Relations between the host and the UK will be unusually strained, thanks to Theresa May’s surprise decision in July to push the pause button on the £18bn Hinkley Point nuclear deal.

Liu Xiaoming, the Chinese ambassador to the UK, has warned that “right now, the China-UK relationship is at a crucial historical juncture.”

Attitudes to China here in Britain are divergent. Some say Britain is in danger of compromising its values and its national security by getting close to a China still governed by an authoritarian Communist Party. Others insist we would be idiotic to spurn a partnership with what is still the fastest-growing economy in the world – and that we risk doing severe damage to our economic prospects by irritating Beijing.

There have been some suggestions that if Hinkley Point does not go ahead, Bejing might refuse to co-operate on a post-Brexit UK-China free trade agreement.

Our national sense of uncertainty about China’s state of mind was perhaps summed up by the Margaret Thatcher biographer Charles Moore who wrote recently in The Spectator: “If Britain stays ahead of China in the Olympic medal table will this make China tougher about the Hinkley Point deal – to get revenge – or softer, because China respects only superior power?”

So what does China itself really think of the UK?

Does China dislike us?

If you believe some of the noises from Beijing, Britain is regarded with a condescending sneer by the Chinese. In 2013 the Beijing-controlled Global Times newspaper said that “the UK is not a big power in the eyes of the Chinese. It is just an old European country, apt for travel and study. This has gradually become the habitual thought of the Chinese people”.

Where is this animosity coming from?

History plays a part. The British Empire treated China brutally in the 19th century. The Chinese emperors were resistant to trade, particularly to imports of British opium grown in India. Britain essentially battered the Chinese into submission with its superior military technology, forcing the country to open up in two Opium Wars.

The Chinese saw Britain’s violent incursions as the beginning of a “century of humiliation” in which China was carved up by stronger foreign powers. This history is still taught in all Chinese schools and often bought up by officials. The fact that Hong Kong – taken in the Opium Wars – remained a British colony until 1997 was a constant reminder of this unpleasant imperial legacy.

But that’s all just history now isn’t it?
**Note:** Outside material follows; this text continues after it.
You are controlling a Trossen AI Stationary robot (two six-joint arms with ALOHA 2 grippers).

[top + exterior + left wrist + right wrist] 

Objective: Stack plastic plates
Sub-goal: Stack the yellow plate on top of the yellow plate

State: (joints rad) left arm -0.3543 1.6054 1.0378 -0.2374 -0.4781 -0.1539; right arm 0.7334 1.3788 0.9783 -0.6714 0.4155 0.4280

Of course it is. The events of the Opium Wars have zero bearing on the lives of ordinary Chinese people today. And the Chinese went through agonies in the 20th century at the hands of fascist Japanese invaders and the monstrous Mao Zedong that were many times worse than anything they suffered at the hands of imperial British generals.

Yet the “century of humiliation” rhetoric endures, thanks to its value as a plank of the Communist Party’s nationalist propaganda. A noisy minority of ultra-nationalist Chinese also draw upon and feed the narrative of constant British treachery.
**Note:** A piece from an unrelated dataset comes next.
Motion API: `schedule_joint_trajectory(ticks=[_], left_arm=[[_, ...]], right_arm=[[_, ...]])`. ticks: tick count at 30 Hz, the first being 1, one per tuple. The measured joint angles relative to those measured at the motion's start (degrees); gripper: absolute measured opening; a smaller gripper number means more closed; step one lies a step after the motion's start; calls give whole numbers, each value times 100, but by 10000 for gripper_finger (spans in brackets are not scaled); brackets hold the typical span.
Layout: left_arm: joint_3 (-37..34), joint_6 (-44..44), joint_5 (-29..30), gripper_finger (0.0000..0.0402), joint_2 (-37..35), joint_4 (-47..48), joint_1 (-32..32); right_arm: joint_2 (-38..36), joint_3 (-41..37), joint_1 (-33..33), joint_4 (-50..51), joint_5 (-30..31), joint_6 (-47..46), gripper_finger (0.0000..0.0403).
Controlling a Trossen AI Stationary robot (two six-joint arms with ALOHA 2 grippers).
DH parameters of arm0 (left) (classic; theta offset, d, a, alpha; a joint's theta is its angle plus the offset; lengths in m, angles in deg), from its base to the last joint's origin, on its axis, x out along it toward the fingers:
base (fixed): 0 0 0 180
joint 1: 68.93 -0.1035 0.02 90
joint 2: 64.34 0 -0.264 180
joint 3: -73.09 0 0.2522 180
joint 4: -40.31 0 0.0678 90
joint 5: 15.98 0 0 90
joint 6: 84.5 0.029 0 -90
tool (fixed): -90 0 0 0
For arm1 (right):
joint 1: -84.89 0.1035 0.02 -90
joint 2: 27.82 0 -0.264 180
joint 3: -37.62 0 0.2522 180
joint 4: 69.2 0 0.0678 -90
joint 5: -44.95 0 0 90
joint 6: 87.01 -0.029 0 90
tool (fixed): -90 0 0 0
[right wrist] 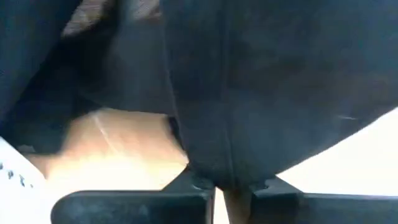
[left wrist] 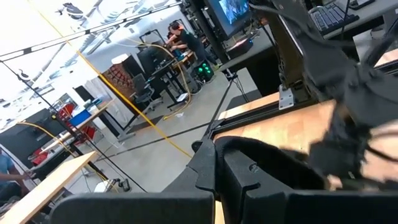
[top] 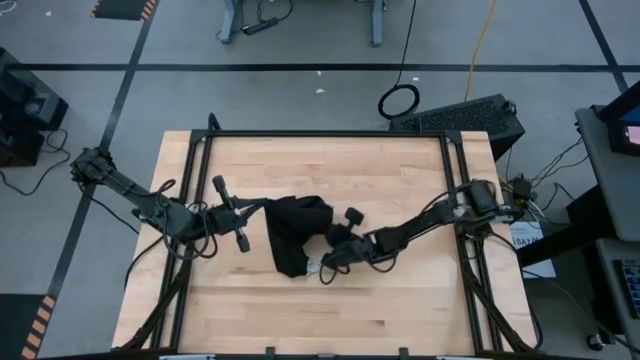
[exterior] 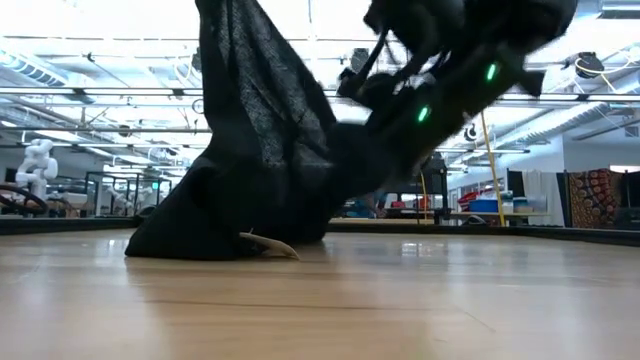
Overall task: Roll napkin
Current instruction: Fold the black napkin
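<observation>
Right gripper [top: 322, 266]: jaws closed on the near right part of the napkin [top: 293, 233]; in the right wrist view the black cloth fills the space just ahead of the two fingers [right wrist: 186, 186], which meet with only a thin seam between them. Left gripper [top: 262, 207]: jaws closed, pinching the far left corner of the napkin, with the cloth drawn toward it in a taut point. In the left wrist view the fingers [left wrist: 205, 168] sit together with dark cloth beyond them.

The napkin lies near the middle of the wooden tabletop [top: 380, 170], slightly left of centre, bunched and partly lifted. In the low view it rises from a wide base on the wood to a narrow raised strip at the top. Its small white tag [exterior: 265, 243] lies on the wood at the near edge of the cloth, just beside the right gripper.

Left arm reaches in from the left edge of the table, right arm from the right edge; the two grippers are near each other with the napkin between them.

Beyond the table: a black ring [top: 399, 101] on the grey floor, and a person [left wrist: 183, 40] at a far desk.
</observation>
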Motion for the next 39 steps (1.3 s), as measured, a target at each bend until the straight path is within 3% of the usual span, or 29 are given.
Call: schedule_joint_trajectory(ticks=[4, 7, 9, 15, 20, 23, 26, 29, 35, 39], left_arm=[[0, 443, -27, 1, 0, -129, -258], [-2, 764, -144, 1, 0, -470, -711], [-2, 932, -439, 1, -5, -725, -1033], [-4, 1504, -1527, 1, -114, -1556, -1974], [244, 1761, -3026, 1, -70, -2506, -3180], [682, 1471, -4141, 1, 116, -2770, -4102], [1234, 846, -4979, 1, 364, -2630, -4873], [1739, 212, -5435, 1, 556, -1899, -5363], [2105, -401, -5601, 1, 534, 119, -5615], [2103, -693, -5616, 1, 415, 1225, -5601]], right_arm=[[-1111, 0, 9, 1096, 198, 259, 3], [-1974, 0, -8, 1387, 767, 832, 2], [-2525, 2, -54, 1428, 996, 1276, 2], [-3967, 2, -199, 1512, 942, 2280, 1], [-4716, 2, -874, 513, 1071, 3822, 1], [-4902, 4, -1518, -828, 589, 5142, 1], [-4994, 9, -2099, -1902, -82, 5716, 0], [-5137, 141, -2369, -1633, -429, 5377, 0], [-5329, 415, -2189, 1088, -955, 3590, 0], [-5310, 433, -2092, 2563, -1774, 2588, 0]])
By the way, that 2013 Global Times editorial seems to have been a response to David Cameron’s decision to meet the Dalai Lama in 2012, which infuriated the Beijing authorities and sent UK-China relations into the deep freeze for a time.
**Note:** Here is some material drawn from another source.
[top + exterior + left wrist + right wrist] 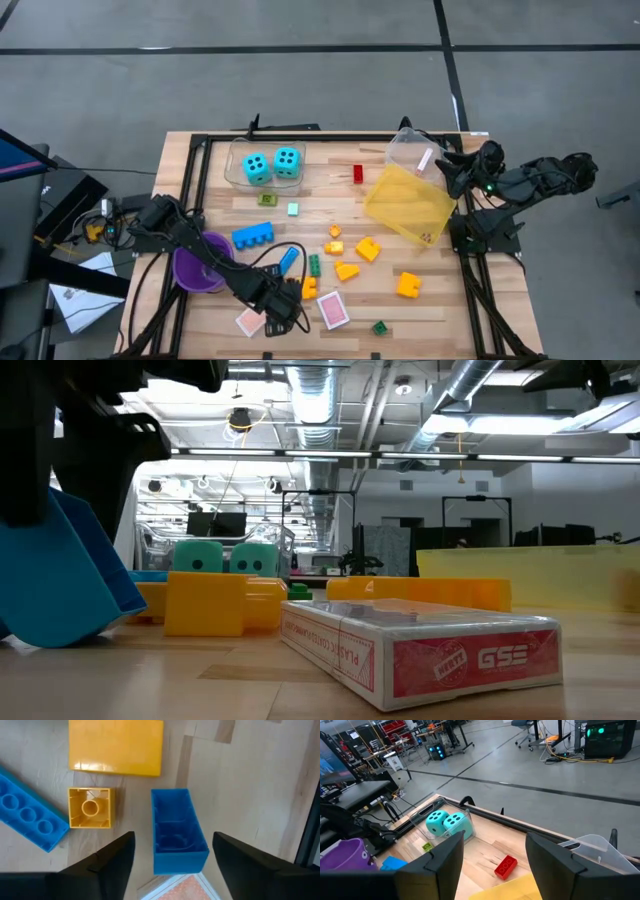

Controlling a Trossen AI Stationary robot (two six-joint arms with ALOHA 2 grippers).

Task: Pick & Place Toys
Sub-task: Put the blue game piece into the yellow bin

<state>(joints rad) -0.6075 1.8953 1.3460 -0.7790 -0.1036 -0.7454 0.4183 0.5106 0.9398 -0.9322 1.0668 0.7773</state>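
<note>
Lettering "GSE" marks the red card box (430, 650); left hand (172, 857) straddles a blue brick (176, 830), released.

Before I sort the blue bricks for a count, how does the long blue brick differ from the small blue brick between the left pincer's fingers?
The long blue brick lies studs up, showing a row of round studs; the small blue brick lies hollow side up. The long one is longer and flatter, the small one short and boxy. The long one lies outside the left pincer, whose open fingers flank the small one. Both are blue plastic.
</note>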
If China hates Britain, why does it want to invest here?

According to some in this country the answer is, of course, that Beijing secretly wants to take control of Britain’s infrastructure. There has been much talk about the idea that China wants to build weaknesses into the computer system at Hinkley Point so it can shut off our power supplies at will. This is a theory that the Prime Minister's own key adviser has publicised. Yet this is almost certainly a paranoid fantasy.

The reality is that China wants to invest in Western economies because it has accumulated a vast pile of foreign cash – worth more than $3 trillion – that it cannot invest at home because of the grossly unbalanced way it has been running its domestic economy.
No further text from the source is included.